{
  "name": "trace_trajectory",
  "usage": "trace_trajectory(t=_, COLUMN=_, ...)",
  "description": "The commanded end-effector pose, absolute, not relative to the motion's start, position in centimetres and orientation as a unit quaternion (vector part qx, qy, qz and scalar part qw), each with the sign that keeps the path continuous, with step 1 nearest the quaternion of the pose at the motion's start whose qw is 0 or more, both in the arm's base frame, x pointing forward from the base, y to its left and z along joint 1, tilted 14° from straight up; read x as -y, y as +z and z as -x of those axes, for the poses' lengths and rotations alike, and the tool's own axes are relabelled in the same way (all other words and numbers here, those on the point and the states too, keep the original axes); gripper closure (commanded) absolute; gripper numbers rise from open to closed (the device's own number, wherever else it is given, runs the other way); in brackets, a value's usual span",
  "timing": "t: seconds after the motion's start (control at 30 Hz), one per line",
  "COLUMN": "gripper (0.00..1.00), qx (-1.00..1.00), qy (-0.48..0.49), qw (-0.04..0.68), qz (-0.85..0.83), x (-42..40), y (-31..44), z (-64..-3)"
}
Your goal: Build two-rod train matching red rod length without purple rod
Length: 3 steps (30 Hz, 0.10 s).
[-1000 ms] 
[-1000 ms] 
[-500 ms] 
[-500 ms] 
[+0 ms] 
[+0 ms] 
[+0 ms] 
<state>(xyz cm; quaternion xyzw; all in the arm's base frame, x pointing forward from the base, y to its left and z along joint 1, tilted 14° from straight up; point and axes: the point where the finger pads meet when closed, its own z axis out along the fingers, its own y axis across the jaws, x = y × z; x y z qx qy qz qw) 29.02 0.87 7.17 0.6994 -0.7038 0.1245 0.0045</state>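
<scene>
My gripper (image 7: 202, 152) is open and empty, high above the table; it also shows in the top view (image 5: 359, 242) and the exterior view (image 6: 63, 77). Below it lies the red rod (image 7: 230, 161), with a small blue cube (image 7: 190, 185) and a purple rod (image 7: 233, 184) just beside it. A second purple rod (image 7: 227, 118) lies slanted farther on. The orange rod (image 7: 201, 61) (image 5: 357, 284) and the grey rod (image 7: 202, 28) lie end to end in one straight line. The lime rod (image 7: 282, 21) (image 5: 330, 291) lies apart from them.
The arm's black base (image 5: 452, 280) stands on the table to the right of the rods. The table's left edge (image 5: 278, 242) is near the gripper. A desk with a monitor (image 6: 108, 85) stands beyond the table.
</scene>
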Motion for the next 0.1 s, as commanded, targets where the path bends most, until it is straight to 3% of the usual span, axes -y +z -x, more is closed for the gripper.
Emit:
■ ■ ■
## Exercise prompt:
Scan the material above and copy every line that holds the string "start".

## Answer to the exercise:
  "description": "The commanded end-effector pose, absolute, not relative to the motion's start, position in centimetres and orientation as a unit quaternion (vector part qx, qy, qz and scalar part qw), each with the sign that keeps the path continuous, with step 1 nearest the quaternion of the pose at the motion's start whose qw is 0 or more, both in the arm's base frame, x pointing forward from the base, y to its left and z along joint 1, tilted 14° from straight up; read x as -y, y as +z and z as -x of those axes, for the poses' lengths and rotations alike, and the tool's own axes are relabelled in the same way (all other words and numbers here, those on the point and the states too, keep the original axes); gripper closure (commanded) absolute; gripper numbers rise from open to closed (the device's own number, wherever else it is given, runs the other way); in brackets, a value's usual span",
  "timing": "t: seconds after the motion's start (control at 30 Hz), one per line",

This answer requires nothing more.